Наступило тридцать первое декабря. Отзвучали редкие салюты. Под пожелания президента мы проводили ядреным квасом прошедший год.
Тетя перестала кидать банки и табуреты, в дело идут ножи и вилки, в основном метит по ногам. Так же бесшумно открывается дверь, и затхлый воздух рассекает летящий предмет. После будящих вспышек боли, я научился уклоняться или отбивать острые лезвия и заточенные зубцы.
В начале февраля у меня получилось противостоять в спарринге тете.
Когда исчезла из поля зрения, то я успел предугадать, где она появится в следующий миг.
– Наконец-то! – выдыхаю я, коснувшись рулончика бигуди.
– Саша, что-то я зазевалась. Ой, ладно! Не ухмыляйся! Молодец, что коснулся! Пора перестать гоняться за черепахой и попробовать опередить зайца! – улыбается тетя, поднимая с пола упавший рулончик.

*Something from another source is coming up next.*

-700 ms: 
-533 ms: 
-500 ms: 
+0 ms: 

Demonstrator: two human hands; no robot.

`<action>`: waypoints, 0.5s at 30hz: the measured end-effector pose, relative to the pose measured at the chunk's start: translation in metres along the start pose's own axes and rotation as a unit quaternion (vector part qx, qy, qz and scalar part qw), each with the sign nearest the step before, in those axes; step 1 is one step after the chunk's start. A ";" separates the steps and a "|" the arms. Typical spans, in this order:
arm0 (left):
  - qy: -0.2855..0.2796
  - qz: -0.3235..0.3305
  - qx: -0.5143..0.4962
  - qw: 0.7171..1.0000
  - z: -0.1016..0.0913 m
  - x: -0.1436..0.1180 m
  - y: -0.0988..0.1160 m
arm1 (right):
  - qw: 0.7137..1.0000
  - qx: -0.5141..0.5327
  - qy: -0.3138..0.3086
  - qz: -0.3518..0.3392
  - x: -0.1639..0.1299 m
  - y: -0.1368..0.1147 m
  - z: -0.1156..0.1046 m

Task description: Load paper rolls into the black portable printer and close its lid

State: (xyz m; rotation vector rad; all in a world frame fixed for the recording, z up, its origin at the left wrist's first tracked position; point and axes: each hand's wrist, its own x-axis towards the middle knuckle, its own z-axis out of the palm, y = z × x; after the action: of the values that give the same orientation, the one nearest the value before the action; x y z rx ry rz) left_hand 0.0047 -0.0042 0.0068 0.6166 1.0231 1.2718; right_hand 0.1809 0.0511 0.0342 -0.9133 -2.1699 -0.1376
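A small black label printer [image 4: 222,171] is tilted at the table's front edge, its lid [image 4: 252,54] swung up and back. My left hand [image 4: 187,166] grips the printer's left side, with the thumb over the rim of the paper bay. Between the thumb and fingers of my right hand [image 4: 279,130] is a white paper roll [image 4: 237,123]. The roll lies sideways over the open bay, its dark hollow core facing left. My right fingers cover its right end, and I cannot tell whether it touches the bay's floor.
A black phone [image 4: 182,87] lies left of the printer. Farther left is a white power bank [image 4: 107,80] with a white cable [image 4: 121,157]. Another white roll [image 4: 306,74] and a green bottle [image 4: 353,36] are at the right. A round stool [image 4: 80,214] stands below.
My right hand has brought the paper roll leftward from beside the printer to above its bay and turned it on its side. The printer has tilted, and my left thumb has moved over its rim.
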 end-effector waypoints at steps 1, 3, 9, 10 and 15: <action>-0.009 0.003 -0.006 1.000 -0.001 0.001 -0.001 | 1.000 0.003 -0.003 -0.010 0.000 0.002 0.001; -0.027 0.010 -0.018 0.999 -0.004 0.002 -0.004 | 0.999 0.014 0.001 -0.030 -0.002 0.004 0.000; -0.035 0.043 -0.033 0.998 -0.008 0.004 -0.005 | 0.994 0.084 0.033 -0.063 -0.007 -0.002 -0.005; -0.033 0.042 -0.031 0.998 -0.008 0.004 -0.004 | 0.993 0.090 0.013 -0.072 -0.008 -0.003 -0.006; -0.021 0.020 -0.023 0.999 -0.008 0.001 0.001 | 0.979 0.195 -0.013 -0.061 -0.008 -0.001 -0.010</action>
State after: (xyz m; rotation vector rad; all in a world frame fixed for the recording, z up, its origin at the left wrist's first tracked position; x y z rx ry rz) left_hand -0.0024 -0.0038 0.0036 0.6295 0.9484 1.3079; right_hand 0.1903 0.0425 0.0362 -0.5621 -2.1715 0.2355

Тетя показывает, как вызывать замедление, как протягивать дыхание, как ускорять сердцебиение. И мы сражаемся почти на равных, но я всё равно оказываюсь на полу. Тетя улыбается, но по вздымающейся груди видно, что валять меня не так уж просто, как в первый раз – слегка запыхалась, раскраснелась как после бани.
Она кивает на выход, молнией пролетает по коридору, и выскакивает наверх, перемахивая через три, а то и четыре ступеньки. Я следую за ней, попробую также взлетать, но на второй попытке прикладываюсь лбом о деревянный выступ и выхожу обычным шагом.
Тетя Маша одевается для выхода на улицу, в окно заинтересованно заглядывает полная луна. Глаза настолько привыкли к темноте моей комнаты, что в лунном свете окружающее пространство выглядит так же, как и при ярком солнечном свете.
Я быстро намазываюсь мазью, перебивающей запах, и тоже одеваюсь в легкий спортивный костюм. Ночь встречает морозным потрескиванием, искорками блестевшего снега и холодным сухим ветром. Несколько вдохов, разогревающих тело, и мороз перестает ощущаться.
Тетя Маша жестом приказывает следовать за ней. С места перемахивает три метра до забора, и по жерди устремляется в сторону леса. Пробежала словно по твердой земле за уезжающим автобусом, так же уверенно и прямо. Я стараюсь повторить её прыжок, но немного не долетаю до забора и проваливаюсь по колено в наметенный сугроб.
Пока забрался на поперечину – тети и след простыл.
Аккуратно переставляя ноги по посеребренной морозом балке, я дохожу до края забора. Тети нигде не видно. Как волоски на ноге великана, под забором торчат голые прутья малинника. Несколько сморщенных ягодок стойко противостоят ветрам и морозам, висят бордовыми сережками на черных прутьях. По жесткой корке наста тихо струится поземка, наросшие сугробы похожи на буруны с картин Айвазовского. Не хватает смелого кораблика, летящего между ними и мечущихся чаек.